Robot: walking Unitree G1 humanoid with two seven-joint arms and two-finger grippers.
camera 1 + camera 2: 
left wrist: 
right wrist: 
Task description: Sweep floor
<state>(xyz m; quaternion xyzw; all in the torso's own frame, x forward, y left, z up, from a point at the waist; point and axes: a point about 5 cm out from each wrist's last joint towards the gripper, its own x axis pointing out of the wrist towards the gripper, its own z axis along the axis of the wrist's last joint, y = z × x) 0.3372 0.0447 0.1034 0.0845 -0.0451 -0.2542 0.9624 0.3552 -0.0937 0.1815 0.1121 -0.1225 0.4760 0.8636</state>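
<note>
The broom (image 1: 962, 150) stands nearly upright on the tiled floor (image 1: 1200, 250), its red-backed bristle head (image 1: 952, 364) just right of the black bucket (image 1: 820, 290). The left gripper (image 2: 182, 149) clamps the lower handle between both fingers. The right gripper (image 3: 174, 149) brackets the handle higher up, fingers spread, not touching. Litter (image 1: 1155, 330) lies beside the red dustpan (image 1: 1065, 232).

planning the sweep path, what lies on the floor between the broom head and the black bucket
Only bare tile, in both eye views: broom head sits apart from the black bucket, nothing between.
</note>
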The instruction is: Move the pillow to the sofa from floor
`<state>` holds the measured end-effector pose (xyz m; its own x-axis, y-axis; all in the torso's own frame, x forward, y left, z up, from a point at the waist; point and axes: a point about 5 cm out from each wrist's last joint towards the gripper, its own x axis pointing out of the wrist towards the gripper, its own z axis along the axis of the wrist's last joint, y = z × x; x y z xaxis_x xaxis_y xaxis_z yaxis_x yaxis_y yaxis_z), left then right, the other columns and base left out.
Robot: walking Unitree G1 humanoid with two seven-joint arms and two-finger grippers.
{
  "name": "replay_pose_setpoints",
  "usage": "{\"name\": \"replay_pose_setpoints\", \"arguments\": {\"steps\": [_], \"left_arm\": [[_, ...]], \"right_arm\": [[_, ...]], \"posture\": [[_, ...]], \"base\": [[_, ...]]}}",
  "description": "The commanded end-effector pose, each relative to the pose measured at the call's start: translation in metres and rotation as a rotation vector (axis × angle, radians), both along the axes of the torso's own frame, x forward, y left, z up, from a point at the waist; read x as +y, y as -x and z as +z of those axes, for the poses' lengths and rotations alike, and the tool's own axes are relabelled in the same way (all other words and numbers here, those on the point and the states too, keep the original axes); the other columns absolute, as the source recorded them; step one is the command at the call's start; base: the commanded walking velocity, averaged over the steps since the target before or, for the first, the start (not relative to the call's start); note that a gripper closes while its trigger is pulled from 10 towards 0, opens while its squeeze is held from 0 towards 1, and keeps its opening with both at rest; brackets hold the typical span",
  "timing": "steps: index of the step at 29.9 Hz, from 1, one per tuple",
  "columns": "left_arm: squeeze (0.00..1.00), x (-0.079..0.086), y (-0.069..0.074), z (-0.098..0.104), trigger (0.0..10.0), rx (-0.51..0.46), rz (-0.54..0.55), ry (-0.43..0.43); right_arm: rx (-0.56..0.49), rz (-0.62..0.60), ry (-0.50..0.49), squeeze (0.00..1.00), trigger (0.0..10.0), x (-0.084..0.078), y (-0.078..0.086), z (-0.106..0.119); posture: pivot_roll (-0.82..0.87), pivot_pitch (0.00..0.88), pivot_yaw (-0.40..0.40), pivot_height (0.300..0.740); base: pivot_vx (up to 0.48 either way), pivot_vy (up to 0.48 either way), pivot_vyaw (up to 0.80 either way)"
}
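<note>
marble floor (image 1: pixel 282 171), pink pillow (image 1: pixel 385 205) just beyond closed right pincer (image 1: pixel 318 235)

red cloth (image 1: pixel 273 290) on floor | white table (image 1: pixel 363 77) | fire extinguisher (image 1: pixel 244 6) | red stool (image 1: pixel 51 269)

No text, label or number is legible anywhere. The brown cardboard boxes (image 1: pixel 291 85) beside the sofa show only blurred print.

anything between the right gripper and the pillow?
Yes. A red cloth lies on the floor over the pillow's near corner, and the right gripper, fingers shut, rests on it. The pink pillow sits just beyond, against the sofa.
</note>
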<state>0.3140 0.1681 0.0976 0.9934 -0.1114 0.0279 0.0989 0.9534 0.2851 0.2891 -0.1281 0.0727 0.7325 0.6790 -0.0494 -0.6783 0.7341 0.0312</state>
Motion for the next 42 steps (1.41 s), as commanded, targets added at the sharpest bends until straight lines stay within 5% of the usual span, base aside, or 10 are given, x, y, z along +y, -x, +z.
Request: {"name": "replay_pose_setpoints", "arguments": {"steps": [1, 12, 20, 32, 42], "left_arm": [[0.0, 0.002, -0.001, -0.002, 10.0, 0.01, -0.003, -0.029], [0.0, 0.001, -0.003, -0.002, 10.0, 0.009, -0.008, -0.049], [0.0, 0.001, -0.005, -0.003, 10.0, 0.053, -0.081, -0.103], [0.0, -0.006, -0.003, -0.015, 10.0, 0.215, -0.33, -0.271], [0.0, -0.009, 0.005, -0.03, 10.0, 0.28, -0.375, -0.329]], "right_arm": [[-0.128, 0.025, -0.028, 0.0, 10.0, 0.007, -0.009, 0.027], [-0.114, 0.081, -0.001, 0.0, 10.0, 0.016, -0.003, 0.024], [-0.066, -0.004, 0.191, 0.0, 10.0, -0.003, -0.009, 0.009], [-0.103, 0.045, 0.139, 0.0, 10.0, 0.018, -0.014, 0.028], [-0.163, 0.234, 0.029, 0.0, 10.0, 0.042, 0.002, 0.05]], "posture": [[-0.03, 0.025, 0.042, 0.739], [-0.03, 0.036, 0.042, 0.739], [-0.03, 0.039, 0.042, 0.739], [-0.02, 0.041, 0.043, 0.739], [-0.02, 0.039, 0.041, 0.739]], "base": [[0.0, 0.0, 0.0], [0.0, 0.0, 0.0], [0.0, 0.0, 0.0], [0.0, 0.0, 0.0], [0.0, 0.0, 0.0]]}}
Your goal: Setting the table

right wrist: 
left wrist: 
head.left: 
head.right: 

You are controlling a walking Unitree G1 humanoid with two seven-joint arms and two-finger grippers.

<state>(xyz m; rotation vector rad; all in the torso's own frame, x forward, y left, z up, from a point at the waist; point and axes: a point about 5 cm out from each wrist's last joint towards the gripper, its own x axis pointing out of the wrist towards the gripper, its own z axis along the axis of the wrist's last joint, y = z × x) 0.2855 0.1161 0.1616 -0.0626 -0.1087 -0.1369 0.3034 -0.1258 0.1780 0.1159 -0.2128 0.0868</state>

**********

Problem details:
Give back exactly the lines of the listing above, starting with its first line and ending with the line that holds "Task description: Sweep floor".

Output of the task:
Robot: walking Unitree G1 humanoid with two seven-joint arms and two-finger grippers.
camera 1 + camera 2: 
left wrist: 
right wrist: 
Task description: Sweep floor

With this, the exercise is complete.